Welcome To Cold & Flu Season.

  • December 13, 2007 6:14 pm

We are being pretty careful with the hand washing. I know I’ve been soapy quite a few times and just the other day I hit Bath & Body Works for a few new Christmas soaps and antibacterial gels that are smell-o-riffic to entice the kids and I into frequent cleansing.

I had my five minutes of fame the other day. Did any of you guys see this article the other day? It is all about hand washing- and yours truly is quoted. Twice. In these quotes I admit to both washing my hands on the fly with the anti-bac gels and not washing at public restrooms because “ew gross!” Lest you read that and think I’m completely unhygienic, I must explain. I figure that the less surfaces that I touch in a poorly kept public restroom, the better. I have heard the whole drill about using a paper towel to open doors and turn off faucets- but here’s the deal. Every time a toilet flushes it shoots a happy little spray of tiny drops of fecal matter with a twenty foot radius. This is why tooth brushes should be kept in a drawer and not on the bathroom counter, and toilets should be flushed with the lids down. Those “sterile” paper towels are covered in microscopic bacteria. So what’s the point? Get out of there and pull out your no water required hand santitizer.

I received an interested new publication lately. It is called the What To Expect Guide to a Healthy Home. It has a lot of helpful advice about basic home cleanliness and dispels a few myths about what is and isn’t sanitary. It is created by teh same people who brought us “What to Expect When You’re Expecting”. If you click on the link you can get a free copy.

Now, of all the germaphobic habits you’ll hear people discuss, there is one thing that I just could never do. Do you hover when you pee at a public restroom? A lot of people do, it seems, and I would love to know how they can clench their thigh muscles and release the bladder muscles. I. Can’t. Do. It. It is clench or unclench for me, germs be damned. The good news is that if you wipe any obvious fluids left on the toilet seats away, your butt and thigh area is pretty well protected as long as you take a shower later. You don’t touch the part of your body where the germs could get in to the actual toilet. It is much safer to sit, pee and flee, sanitizing after you’re out of there.

Something I am concerned about is how frequently my kids are washing their hands at school. I asked Jonas about this and he told me that they wash after going potty. I would be happy if they washed as they entered, before snack, and as they were walking out the door. Is that a totally unreasonable thing to ask? We all donated big bottles of Purell to the classroom at the start of the school year and I am totally willing to donate a few more bottles if it means less entries in the vomit category of my blog. So, would I be out of line to ask? How do your kids do it at their school?

And, now that I’ve confessed my hygiene quirks to you guys and the national media, how about some of yours? Anything share worthy?

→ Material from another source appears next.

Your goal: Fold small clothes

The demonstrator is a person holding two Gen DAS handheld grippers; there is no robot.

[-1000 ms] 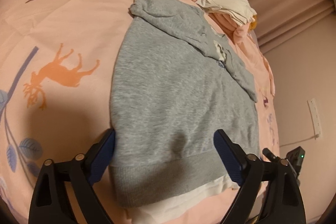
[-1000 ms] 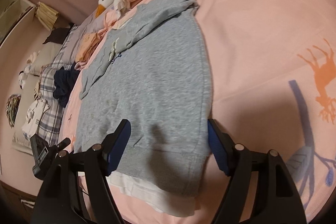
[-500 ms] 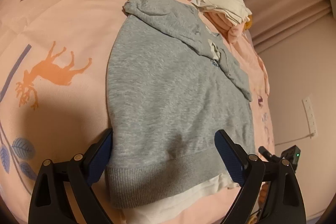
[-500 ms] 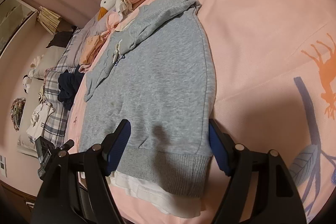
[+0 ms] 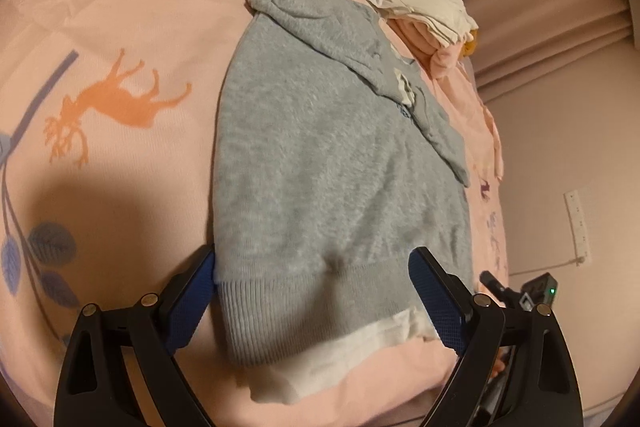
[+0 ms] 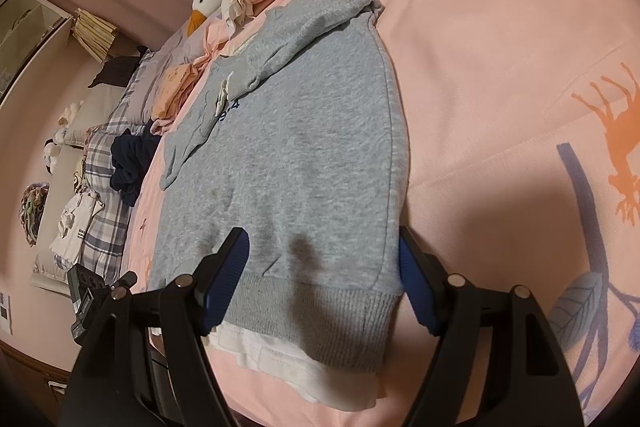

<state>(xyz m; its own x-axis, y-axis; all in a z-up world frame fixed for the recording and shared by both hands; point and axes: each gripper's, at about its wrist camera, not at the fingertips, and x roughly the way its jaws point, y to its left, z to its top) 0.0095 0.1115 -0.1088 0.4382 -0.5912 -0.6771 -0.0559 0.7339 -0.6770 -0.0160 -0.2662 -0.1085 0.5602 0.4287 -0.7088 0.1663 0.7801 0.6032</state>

Any tips and tricks? ]]>


  1. Sanisi says:

    I love hearing your view of sanitary stuff – very realistic.

  2. Nicole says:

    As a former classroom teacher (who loves me some hand sanitizer!) it really is hard to get a classroom full of kids to wash their hands more often than just after a restroom break. Kids tend to like to play in the water to waste time, even during the bathroom break. My class had between 27-30 students, so time-wise, it was impossible to do it as often as I would have liked (teachers get touched with snotty little hands A LOT!) After sneezing or coughing though, I insisted that they wash their hands in the classroom sink. I also kept bottles of hand sanitizers at each group of desks for the students to use. Needless to say, despite the rules of when to use it, the stuff goes quickly. I ran out of my classroom supply of the stuff by December and I had large bottles on my class supply list as well. I am sure your son’s teacher would love to receive more without having to send out a letter to the parents asking for more. I always liked when the parents did that for my class.

  3. Dawn says:

    < ![CDATA[Yeah, total germaphobe here. In my secret santa stocking at work I received 9 bottles of Purell and one pack of Airborne. do my coworkers know me or what??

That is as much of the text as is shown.